Mr. Beitz’s reputation for integrity, earned during the war, gained him the confidence of leaders beyond Germany’s industrial backbone in the Ruhr River Valley and placed him in a position after the war to renew business and restore diplomatic ties to countries in Eastern Europe, especially Poland. Chancellor Konrad Adenauer sent him on an exploratory mission to Poland in the 1960s, paving the way for Willy Brandt’s normalization of relations with East Germany and its allies a decade later.

“With the death of Berthold Beitz, Germany has lost one of its most eminent and successful corporate personalities, who helped to shape the country in important ways,” Chancellor Angela Merkel said.

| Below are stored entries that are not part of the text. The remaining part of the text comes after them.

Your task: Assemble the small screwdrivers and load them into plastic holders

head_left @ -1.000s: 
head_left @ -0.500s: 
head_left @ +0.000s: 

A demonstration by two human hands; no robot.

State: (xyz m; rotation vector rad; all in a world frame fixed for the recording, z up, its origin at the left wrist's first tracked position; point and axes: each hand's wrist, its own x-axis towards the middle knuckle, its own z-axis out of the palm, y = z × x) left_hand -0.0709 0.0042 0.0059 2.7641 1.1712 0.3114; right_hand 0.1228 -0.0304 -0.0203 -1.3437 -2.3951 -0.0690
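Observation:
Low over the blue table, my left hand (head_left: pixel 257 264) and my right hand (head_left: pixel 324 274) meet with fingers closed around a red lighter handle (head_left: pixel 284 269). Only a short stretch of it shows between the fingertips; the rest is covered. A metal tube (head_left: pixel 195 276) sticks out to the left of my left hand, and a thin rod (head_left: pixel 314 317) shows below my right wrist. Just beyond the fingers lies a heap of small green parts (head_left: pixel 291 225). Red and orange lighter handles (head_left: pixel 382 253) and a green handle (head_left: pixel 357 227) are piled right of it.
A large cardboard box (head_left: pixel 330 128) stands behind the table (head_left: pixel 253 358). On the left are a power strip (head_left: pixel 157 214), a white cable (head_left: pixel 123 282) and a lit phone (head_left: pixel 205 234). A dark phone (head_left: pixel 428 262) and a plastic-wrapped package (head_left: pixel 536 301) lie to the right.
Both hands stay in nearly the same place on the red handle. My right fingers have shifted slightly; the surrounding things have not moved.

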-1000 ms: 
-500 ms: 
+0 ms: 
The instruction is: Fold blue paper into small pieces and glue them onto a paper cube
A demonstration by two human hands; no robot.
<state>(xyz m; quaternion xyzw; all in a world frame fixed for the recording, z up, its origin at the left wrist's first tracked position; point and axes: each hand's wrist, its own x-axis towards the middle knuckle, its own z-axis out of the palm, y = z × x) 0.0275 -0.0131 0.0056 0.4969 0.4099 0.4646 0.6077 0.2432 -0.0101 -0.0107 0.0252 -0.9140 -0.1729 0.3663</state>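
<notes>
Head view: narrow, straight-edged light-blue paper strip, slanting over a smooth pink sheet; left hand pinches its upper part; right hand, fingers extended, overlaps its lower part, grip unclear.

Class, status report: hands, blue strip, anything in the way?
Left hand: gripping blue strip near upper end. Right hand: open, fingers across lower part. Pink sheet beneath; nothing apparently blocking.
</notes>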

Born on Sept. 26, 1913, in the eastern German city of Zemmin, Mr. Beitz trained to become a banker, but his career took a turn in 1938 when he joined the Shell Oil Company in the northern port city of Hamburg. His experience there led to his war duty in Poland.

After the war, Poland awarded him its highest civilian honor, and the Yad Vashem, the Holocaust memorial in Israel, honored him as a Righteous Among the Nations, its highest recognition for non-Jews who saved Jews from the Holocaust.

“I saw how people were shot, how they were lined up in the night,” he told The New York Times in 1983. “My motives were not political; they were purely humane, moral motives.”

After the war, as president of the German insurance company Iduna, Mr. Beitz adopted business methods, like bonuses and competitions, that were unusual at that time. His success caught the eye of Alfried Krupp, then 45 and the sole owner of the Krupp steel company. Mr. Krupp had recently left prison after serving part of a 12-year sentence for war crimes, including using slave labor.

Mr. Krupp needed someone with an unblemished reputation, and in 1953 he made Mr. Beitz the company’s chairman. One of his major tasks was to re-establish a sense of purpose and direction among the company’s demoralized employees.

Mr. Krupp died in 1967, leaving Mr. Beitz as executor of his will. Mr. Beitz persuaded Mr. Krupp’s sole heir to renounce his inheritance, with which he then established the Alfried Krupp von Bohlen und Halbach Foundation and converted the company into a publicly traded corporation. The foundation today holds a 25.3 percent stake in ThyssenKrupp.

In recent years, ThyssenKrupp has suffered from Germany’s slow economic growth as the country’s center of economic power has shifted away from the Ruhr Valley.

Mindful of that shift, Mr. Beitz invested heavily in the arts and established a cultural foundation that helped transform the Ruhr Valley from an industrial heartland to a hub of postmodern and postindustrial art. The foundation provided the Folkwang Museum with financing for a new building, designed by David Chipperfield. It opened in January 2010.

Mr. Beitz is survived by his wife of more than 70 years, Else; three daughters, Barbara Ziff, Susanne Henle and Bettina Poullain; and many grandchildren and great-grandchildren.

Robert Ziff, a grandson, said Mr. Beitz did not like to talk about his experiences during the war. Instead, he gathered letters he had received from survivors and bound them in a book, which he gave to his family.

He “let that do the talking,” Mr. Ziff said.